Appellant raises the following issues on appeal:
1. Did the Trial Court err and/or abuse its discretion in finding [Appellant's] guilty plea was knowingly, intelligently and voluntarily made and in accepting [Appellant's] guilty plea to the charge of Simple Assault, in violation of 18 Pa.C.S.A. §2701(a)(1), where the totality of the circumstances show the plea was of an unknowing character?Appellant's Brief at 4.
2. Did the Trial Court err and/or abuse its discretion by failing to order a psychiatric evaluation of [Appellant] and consider his rehabilitative needs and mitigating circumstances, and by relying upon impermissible factors, including the seriousness of the crime and unverified reports of uncharged misconduct, to justify imposing the maximum sentence allowable by law, to be served consecutive to the sentence [Appellant] is currently serving, without sufficiently stating on the record the reasons for the sentence imposed?
In Appellant's first issue, he challenges the validity of his guilty plea, asserting that the trial court's colloquy was inadequate and "so fraught with deficiencies that his plea could not have been intelligent and understanding." Appellant's Brief at 14.
"Initially, we note that when a defendant enters a guilty plea, he or she waives all defects and defenses except those concerning the validity of the plea, the jurisdiction of the trial court, and the legality of the sentence imposed." Commonwealth v. Stradley , 50 A.3d 769, 771 (Pa. Super. 2012). It is well settled that "[a] defendant wishing to challenge the voluntariness of a guilty plea on direct appeal must either object during the plea colloquy or file a motion to withdraw the plea within ten days of sentencing. Pa.R.Crim.P. 720(A)(1), (B)(1)(a)(i). Failure to employ either measure results in waiver." Commonwealth v. Lincoln , 72 A.3d 606, 609-10 (Pa. Super. 2013).

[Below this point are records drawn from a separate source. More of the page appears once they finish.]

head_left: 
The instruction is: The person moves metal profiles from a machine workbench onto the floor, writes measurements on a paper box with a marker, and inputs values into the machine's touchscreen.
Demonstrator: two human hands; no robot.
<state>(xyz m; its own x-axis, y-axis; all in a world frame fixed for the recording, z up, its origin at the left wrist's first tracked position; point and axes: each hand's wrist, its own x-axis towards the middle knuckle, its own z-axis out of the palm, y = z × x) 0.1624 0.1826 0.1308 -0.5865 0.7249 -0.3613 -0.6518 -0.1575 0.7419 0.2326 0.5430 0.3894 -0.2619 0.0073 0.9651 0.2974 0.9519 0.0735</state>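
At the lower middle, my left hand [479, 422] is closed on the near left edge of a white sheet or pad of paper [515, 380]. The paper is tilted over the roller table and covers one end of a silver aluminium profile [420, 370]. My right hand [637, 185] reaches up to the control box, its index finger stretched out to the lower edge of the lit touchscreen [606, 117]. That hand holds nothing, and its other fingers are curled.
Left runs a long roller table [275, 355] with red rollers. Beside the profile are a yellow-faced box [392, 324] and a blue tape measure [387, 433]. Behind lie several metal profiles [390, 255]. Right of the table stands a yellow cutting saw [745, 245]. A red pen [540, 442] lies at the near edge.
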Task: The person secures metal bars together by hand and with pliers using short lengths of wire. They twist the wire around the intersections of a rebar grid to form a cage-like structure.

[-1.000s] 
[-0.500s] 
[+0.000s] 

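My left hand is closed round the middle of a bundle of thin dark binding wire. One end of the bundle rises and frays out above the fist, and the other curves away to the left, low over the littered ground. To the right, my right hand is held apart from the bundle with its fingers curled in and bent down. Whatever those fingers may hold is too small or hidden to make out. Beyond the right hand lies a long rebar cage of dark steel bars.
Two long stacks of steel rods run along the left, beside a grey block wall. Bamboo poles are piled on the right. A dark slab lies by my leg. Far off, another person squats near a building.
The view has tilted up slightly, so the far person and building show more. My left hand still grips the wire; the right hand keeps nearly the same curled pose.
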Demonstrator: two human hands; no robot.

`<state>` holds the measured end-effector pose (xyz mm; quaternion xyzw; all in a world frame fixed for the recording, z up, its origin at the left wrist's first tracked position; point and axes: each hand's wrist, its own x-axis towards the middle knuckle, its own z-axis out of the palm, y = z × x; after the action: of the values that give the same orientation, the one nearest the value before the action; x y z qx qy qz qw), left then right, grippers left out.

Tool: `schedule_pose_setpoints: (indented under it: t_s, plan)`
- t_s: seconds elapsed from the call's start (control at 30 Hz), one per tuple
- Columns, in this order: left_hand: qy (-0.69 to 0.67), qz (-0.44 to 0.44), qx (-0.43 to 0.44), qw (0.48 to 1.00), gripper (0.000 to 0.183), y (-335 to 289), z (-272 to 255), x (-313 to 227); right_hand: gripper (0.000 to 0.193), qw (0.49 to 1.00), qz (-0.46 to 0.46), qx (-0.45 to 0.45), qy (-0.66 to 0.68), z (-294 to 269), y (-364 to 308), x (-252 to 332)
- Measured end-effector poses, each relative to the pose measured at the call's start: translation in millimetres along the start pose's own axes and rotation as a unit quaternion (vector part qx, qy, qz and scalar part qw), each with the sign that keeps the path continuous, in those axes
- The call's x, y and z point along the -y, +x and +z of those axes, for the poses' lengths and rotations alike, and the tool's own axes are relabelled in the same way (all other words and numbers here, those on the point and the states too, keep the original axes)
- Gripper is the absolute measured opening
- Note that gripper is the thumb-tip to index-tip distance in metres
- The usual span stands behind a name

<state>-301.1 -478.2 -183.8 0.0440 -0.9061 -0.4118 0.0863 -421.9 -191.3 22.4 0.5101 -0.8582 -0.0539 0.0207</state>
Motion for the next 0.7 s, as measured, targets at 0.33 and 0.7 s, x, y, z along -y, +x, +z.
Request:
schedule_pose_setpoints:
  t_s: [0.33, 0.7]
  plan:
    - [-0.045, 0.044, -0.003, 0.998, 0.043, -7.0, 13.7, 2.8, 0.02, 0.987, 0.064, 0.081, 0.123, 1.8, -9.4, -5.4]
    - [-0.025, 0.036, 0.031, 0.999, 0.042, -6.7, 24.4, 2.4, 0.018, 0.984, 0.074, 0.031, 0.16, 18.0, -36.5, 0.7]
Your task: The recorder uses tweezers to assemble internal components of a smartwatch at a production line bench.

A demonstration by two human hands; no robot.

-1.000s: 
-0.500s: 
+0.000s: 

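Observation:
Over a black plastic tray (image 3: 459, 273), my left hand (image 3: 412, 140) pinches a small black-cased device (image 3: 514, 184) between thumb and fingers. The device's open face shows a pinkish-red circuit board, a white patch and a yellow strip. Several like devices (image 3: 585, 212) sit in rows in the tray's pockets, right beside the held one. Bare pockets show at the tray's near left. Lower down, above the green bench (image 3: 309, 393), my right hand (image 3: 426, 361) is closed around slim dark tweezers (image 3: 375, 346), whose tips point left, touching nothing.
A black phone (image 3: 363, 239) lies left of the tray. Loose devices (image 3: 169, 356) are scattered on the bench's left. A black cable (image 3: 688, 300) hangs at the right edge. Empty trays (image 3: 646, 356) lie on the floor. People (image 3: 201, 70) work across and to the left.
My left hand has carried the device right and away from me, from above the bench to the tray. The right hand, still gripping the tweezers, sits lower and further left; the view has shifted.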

Here, Appellant did not move to withdraw his guilty plea or preserve his claim in his motion for reconsideration or in a post-sentence motion prior to filing his direct appeal. Appellant has therefore waived his challenge to the validity of the plea by failing to raise it before the trial court. See Pa.R.A.P. 302 (issues not presented to the trial court cannot be raised for the first time on appeal); Commonwealth v. D'Collanfield , 805 A.2d 1244, 1246 (Pa. Super. 2002) (issues related to deficiency of guilty plea waived by failing to object at the time of the sentencing hearing or through a post-sentence motion).

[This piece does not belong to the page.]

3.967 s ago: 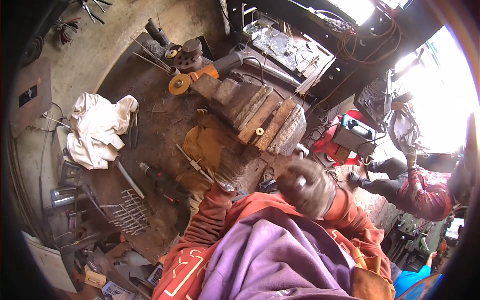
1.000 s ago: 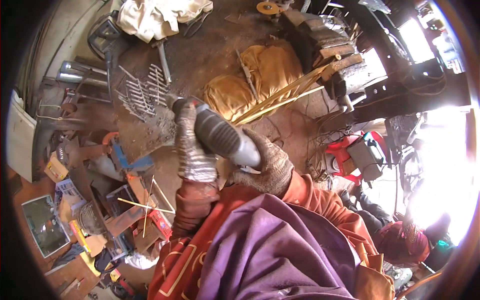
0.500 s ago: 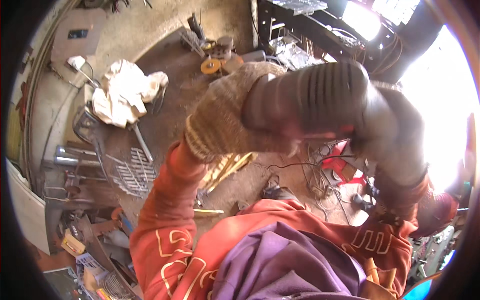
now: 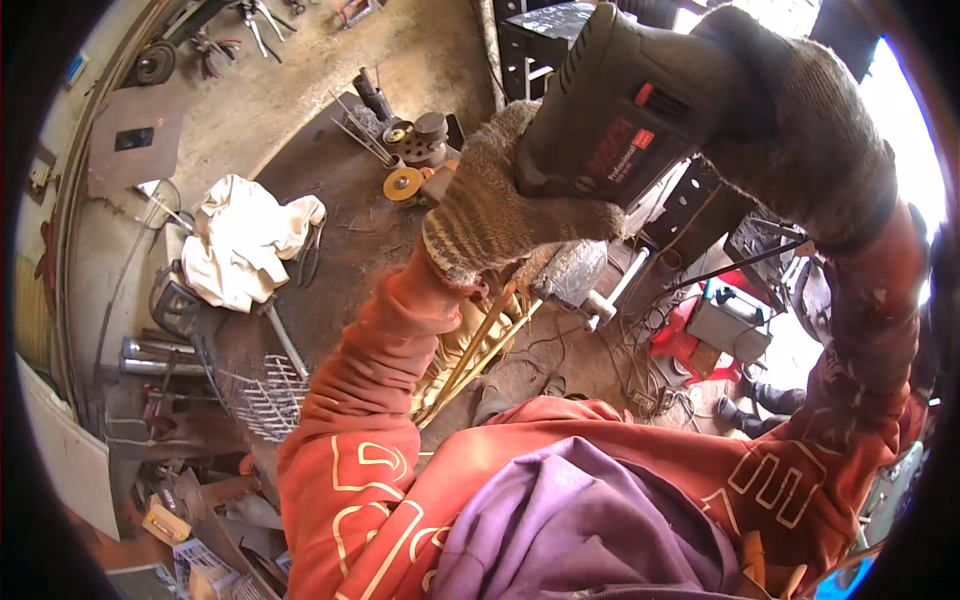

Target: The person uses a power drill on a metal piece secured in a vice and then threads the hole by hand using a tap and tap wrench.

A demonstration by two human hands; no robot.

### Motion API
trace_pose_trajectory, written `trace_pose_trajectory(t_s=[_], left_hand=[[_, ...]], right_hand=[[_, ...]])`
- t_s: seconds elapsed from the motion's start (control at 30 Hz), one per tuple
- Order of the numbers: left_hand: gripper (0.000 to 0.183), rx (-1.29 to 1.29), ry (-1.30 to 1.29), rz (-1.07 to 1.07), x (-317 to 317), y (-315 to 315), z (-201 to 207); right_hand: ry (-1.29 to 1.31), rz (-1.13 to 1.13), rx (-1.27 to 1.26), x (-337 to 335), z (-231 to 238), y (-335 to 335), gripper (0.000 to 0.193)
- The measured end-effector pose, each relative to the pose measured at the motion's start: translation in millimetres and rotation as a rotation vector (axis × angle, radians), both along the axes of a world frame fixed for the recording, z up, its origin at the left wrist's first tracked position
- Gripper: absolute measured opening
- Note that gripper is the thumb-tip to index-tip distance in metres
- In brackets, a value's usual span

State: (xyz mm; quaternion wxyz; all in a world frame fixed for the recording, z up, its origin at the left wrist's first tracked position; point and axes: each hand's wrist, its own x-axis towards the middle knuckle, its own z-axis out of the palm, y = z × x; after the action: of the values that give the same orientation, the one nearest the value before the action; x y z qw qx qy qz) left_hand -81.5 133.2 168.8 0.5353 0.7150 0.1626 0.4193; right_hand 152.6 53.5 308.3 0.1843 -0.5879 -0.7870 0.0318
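Power tool shift: since half a second ago, the power tool (image 4: 625, 115) has risen and tilted toward 1 o'clock, uncovering the vise (image 4: 578, 272) beneath.
Left grip: the gloved left hand (image 4: 505, 205), at 12 o'clock, is wrapped around the tool's lower-left end.
Right grip: the gloved right hand (image 4: 825, 135), at 2 o'clock, clasps its right side; some fingers are hidden.
Vise: near centre, toward 3 o'clock.
Long strips: thin yellowish strips (image 4: 480, 345) slant from beside the vise toward 7 o'clock; whether they are clamped cannot be told.
Done so far: the tool is off the tabletop (image 4: 345, 225) and held two-handed above the vise area.
Left to do: tool contact with any workpiece is not visible, nor any finished result, so what remains cannot be judged closely.
Tabletop things: white cloth (image 4: 240, 245) at 9 to 10 o'clock, yellow disc (image 4: 403, 184) at 11, toothed metal piece (image 4: 272, 395) at 8.
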Motion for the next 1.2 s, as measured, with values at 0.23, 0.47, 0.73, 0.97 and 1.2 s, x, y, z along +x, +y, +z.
trace_pose_trajectory(t_s=[0.23, 0.47, 0.73, 0.97, 1.2], left_hand=[[0.081, 0.089, -0.173, 0.021, 2.9, 20.4, -29.7], [0.078, -0.096, -0.266, -0.071, -0.5, 18.3, -41.5], [0.071, -0.017, -0.284, -0.09, -1.8, 21.2, -39.7], [0.065, 0.013, -0.293, -0.097, 1.0, 22.8, -44.9], [0.059, -0.024, -0.257, -0.101, -5.6, 24.3, -49.0]], right_hand=[[-0.104, -0.126, -0.027, -23.6, 7.6, -0.3, 0.031], [-0.167, -0.23, -0.076, -43.2, 13.1, -1.1, 0.021], [-0.182, -0.37, -0.155, -58.1, 24.2, -4.0, 0.016], [-0.51, -0.284, 0.048, -57.0, 16.6, 0.1, 0.012], [-0.256, -0.166, -0.02, -53.3, 17.2, 3.5, 0.016]])
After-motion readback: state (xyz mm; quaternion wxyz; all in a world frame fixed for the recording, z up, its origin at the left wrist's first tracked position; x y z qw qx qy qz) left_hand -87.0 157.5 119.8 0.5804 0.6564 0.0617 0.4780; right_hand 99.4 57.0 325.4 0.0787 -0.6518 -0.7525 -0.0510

Even if Appellant had properly preserved this issue on appeal, it lacks merit. "[A] defendant who attempts to withdraw a guilty plea after sentencing must demonstrate prejudice on the order of manifest injustice before withdrawal is justified." Commonwealth v. Pantalion , 957 A.2d 1267, 1271 (Pa. Super. 2008) (citation omitted). A showing of manifest injustice may be established if the plea was entered into involuntarily, unknowingly, or unintelligently. Id. As this Court has explained, "Pennsylvania has constructed its guilty plea procedures in a way designed to guarantee assurance that guilty pleas are voluntarily and understandingly tendered. The entry of a guilty plea is a protracted and comprehensive proceeding wherein the court is obliged to make a specific determination after extensive colloquy on the record that a plea is voluntarily and understandingly tendered." Commonwealth v. Fluharty , 632 A.2d 312, 314 (Pa. Super. 1993) (citation omitted).
Pennsylvania Rule of Criminal Procedure 590 addresses plea procedures. The comment to Rule 590 provides that when determining whether a plea is voluntarily, knowingly, and intelligently entered, "[a]t a minimum the judge should ask questions to elicit the following information:
(1) Does the defendant understand the nature of the charges to which he or she is pleading guilty or nolo contendere?Pa.R.Crim.P. 590, Comment.
(2) Is there a factual basis for the plea?
(3) Does the defendant understand that he or she has the right to trial by jury?
(4) Does the defendant understand that he or she is presumed innocent until found guilty?
(5) Is the defendant aware of the permissible range of sentences and/or fines for the offenses charged?
(6) Is the defendant aware that the judge is not bound by the terms of any plea agreement tendered unless the judge accepts such agreement?"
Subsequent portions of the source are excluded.